PROBLEM.
Please quote exactly the opening lines of the data, from the first line to the one where "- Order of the" appears.
------------------------------
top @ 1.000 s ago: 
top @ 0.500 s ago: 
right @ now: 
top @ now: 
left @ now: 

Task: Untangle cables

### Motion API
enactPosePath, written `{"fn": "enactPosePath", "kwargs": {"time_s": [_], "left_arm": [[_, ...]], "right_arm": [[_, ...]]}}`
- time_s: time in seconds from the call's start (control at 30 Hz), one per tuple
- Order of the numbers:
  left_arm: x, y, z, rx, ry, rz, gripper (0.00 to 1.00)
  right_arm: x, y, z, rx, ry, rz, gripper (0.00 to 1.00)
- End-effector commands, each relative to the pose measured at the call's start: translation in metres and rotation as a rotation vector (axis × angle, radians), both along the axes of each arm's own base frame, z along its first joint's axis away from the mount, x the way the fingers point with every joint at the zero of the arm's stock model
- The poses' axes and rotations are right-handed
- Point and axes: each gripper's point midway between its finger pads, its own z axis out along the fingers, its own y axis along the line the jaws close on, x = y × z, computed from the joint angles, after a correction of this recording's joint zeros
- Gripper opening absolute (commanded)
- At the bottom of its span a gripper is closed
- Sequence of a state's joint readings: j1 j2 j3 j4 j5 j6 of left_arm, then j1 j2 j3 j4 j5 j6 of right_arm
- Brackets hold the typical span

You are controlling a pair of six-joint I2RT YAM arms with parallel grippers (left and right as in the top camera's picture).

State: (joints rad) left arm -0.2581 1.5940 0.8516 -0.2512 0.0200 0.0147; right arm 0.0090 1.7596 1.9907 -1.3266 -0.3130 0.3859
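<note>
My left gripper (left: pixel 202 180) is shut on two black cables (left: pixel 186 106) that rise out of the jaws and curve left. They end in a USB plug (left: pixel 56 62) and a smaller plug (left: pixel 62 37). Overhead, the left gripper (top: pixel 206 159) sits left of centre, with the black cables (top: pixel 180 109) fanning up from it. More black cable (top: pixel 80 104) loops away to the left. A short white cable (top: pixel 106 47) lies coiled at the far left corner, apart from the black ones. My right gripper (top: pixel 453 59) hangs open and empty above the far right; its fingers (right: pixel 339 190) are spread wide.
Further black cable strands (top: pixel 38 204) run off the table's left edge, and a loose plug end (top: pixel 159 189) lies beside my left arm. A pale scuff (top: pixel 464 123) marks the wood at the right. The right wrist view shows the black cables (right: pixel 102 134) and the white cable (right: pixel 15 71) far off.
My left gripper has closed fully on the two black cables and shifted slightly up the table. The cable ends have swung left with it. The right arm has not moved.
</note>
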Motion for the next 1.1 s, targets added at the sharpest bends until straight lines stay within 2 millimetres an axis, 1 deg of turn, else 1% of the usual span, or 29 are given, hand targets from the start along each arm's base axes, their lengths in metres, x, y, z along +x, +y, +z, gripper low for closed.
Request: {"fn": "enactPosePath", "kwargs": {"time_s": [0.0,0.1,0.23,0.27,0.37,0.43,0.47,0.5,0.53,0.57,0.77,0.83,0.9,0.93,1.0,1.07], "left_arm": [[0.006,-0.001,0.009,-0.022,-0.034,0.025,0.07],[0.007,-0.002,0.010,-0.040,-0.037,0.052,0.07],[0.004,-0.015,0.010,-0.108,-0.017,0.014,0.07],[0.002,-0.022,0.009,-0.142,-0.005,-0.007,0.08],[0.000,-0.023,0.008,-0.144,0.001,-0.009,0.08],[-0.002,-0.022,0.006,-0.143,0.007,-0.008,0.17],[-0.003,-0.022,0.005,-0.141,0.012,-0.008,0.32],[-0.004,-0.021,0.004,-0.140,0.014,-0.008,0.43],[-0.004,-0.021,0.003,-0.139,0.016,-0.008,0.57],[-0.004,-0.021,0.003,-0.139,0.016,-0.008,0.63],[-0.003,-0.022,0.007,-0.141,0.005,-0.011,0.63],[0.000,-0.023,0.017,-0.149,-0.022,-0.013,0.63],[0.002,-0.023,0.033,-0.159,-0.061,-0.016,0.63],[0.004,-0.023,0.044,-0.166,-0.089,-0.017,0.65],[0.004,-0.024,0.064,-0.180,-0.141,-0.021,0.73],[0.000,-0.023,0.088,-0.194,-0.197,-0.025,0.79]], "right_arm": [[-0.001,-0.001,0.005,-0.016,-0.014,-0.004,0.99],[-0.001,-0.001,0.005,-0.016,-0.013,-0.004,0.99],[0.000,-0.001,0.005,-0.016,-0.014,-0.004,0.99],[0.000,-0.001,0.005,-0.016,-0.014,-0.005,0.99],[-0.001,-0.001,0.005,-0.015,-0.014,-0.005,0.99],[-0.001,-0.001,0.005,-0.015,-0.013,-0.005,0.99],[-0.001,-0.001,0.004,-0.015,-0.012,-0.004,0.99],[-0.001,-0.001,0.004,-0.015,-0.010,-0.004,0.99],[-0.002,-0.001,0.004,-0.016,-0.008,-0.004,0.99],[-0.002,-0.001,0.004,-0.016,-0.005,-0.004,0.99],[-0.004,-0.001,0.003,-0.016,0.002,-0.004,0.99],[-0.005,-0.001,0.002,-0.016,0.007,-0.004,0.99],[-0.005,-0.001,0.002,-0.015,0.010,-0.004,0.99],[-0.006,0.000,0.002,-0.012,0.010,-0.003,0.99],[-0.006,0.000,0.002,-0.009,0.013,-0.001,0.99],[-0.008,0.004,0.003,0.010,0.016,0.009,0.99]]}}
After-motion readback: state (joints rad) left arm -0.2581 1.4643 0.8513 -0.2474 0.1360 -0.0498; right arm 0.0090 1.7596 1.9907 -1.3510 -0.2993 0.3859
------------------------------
ANSWER AREA.
top @ 1.000 s ago: 
top @ 0.500 s ago: 
right @ now: 
top @ now: 
left @ now: 

Task: Untangle cables

### Motion API
enactPosePath, written `{"fn": "enactPosePath", "kwargs": {"time_s": [_], "left_arm": [[_, ...]], "right_arm": [[_, ...]]}}`
- time_s: time in seconds from the call's start (control at 30 Hz), one per tuple
- Order of the numbers:

No more output will be added to the exercise.